→ **What this task involves**: What is wanted is an exact copy of the lines from the top of the listing through the line containing "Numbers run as".

→ **Dataset section**:
-=-=-
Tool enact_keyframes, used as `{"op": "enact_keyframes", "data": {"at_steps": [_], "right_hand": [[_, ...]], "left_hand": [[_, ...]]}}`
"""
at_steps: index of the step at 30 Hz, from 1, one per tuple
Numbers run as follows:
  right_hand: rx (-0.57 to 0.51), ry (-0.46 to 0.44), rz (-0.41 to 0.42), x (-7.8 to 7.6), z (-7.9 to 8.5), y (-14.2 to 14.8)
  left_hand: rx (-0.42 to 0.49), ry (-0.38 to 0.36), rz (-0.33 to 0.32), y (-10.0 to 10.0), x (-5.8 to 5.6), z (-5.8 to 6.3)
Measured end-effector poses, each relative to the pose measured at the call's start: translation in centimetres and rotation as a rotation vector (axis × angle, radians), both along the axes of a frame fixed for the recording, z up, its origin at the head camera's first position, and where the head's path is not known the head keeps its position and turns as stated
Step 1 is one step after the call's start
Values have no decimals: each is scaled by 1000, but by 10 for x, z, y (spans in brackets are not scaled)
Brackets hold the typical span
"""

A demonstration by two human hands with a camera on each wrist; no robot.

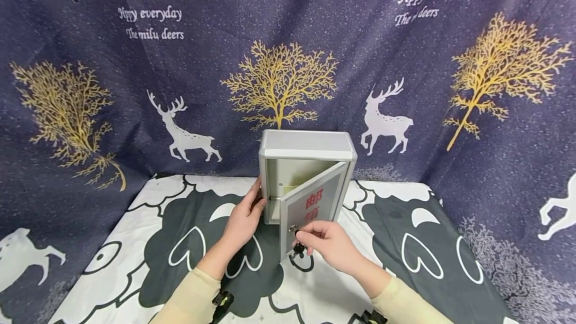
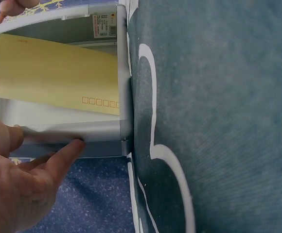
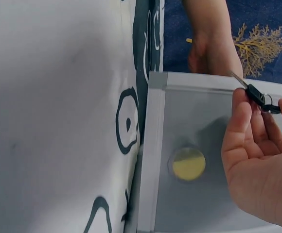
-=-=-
→ **Answer**:
Tool enact_keyframes, used as `{"op": "enact_keyframes", "data": {"at_steps": [_], "right_hand": [[_, ...]], "left_hand": [[_, ...]]}}`
"""
at_steps: index of the step at 30 Hz, from 1, one per tuple
Numbers run as follows:

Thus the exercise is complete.